Disturbo dell’andatura, incontinenza, deficit a livello cognitivo. Sono i sintomi di una patologia chiamata “idrocefalo normoteso”, un accumulo eccessivo di liquido cerebrospinale all’interno del cervello che determina un aumento di pressione intracranica.
Colpisce soprattutto dopo i 60 anni di età con una lieve prevalenza nei maschi e ha una incidenza che varia tra l’1 e il 6% della popolazione.
Al contrario di Alzheimer e Parkinson, l’idrocefalo normoteso è nella maggior parte dei casi curabile con un intervento chirurgico.
E’ dunque una malattia che va riconosciuta e curata. Il primo passo è senza dubbio quello di una informazione precisa, comprensibile e a largo raggio.

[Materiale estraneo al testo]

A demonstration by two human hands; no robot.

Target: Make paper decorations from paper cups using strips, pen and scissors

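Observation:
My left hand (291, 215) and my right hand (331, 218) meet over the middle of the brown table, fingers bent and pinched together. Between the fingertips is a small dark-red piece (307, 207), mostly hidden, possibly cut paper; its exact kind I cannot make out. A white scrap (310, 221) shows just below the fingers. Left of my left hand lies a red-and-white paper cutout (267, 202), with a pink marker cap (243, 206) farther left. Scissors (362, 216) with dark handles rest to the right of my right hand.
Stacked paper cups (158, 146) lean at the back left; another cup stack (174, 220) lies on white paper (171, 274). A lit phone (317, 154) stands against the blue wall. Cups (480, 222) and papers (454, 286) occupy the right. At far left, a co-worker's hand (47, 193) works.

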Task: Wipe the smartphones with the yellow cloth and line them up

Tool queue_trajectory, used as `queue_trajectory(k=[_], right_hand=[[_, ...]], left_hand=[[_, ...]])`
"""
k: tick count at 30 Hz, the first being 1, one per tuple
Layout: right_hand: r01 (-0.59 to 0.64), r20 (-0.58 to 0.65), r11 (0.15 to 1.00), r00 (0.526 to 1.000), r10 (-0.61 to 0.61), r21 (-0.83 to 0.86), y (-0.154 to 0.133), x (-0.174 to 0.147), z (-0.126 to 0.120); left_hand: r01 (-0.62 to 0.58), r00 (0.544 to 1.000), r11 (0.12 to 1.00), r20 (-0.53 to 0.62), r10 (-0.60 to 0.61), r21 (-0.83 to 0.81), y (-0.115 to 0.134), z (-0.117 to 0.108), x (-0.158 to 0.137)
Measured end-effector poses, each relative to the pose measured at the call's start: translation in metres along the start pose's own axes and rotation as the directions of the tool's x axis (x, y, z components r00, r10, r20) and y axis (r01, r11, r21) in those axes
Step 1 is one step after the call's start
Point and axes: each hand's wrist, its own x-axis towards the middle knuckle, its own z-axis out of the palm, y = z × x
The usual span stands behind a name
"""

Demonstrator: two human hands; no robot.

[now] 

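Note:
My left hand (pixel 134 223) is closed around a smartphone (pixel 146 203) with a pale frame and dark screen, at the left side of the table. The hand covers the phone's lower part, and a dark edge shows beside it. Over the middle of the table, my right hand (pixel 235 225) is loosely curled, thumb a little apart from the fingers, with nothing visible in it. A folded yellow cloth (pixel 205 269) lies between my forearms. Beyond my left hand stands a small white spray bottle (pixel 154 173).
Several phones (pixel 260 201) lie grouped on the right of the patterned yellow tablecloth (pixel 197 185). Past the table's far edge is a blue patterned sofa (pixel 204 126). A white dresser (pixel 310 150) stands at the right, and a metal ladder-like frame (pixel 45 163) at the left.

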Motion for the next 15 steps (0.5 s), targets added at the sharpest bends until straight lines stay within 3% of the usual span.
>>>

Si muove in quest’ottica un’iniziativa promossa da Anteas e Fnp Cisl di Brescia insieme agli Spedali Civili. Si tratta di un convegno che avrà luogo martedì pomeriggio, 16 settembre, a partire dalle ore 15, nella Sala Montini del maggiore ospedale cittadino (ingresso da Piazzale San Padre Pio). Ad illustrare patologia e rimedi sarà il prof. Marco Maria Fontanella, Direttore della clinica neurochirurgica dell’Università di Brescia presso gli Spedali civili e direttore della scuola di specializzazione in neurochirurgia dell’Università di Brescia.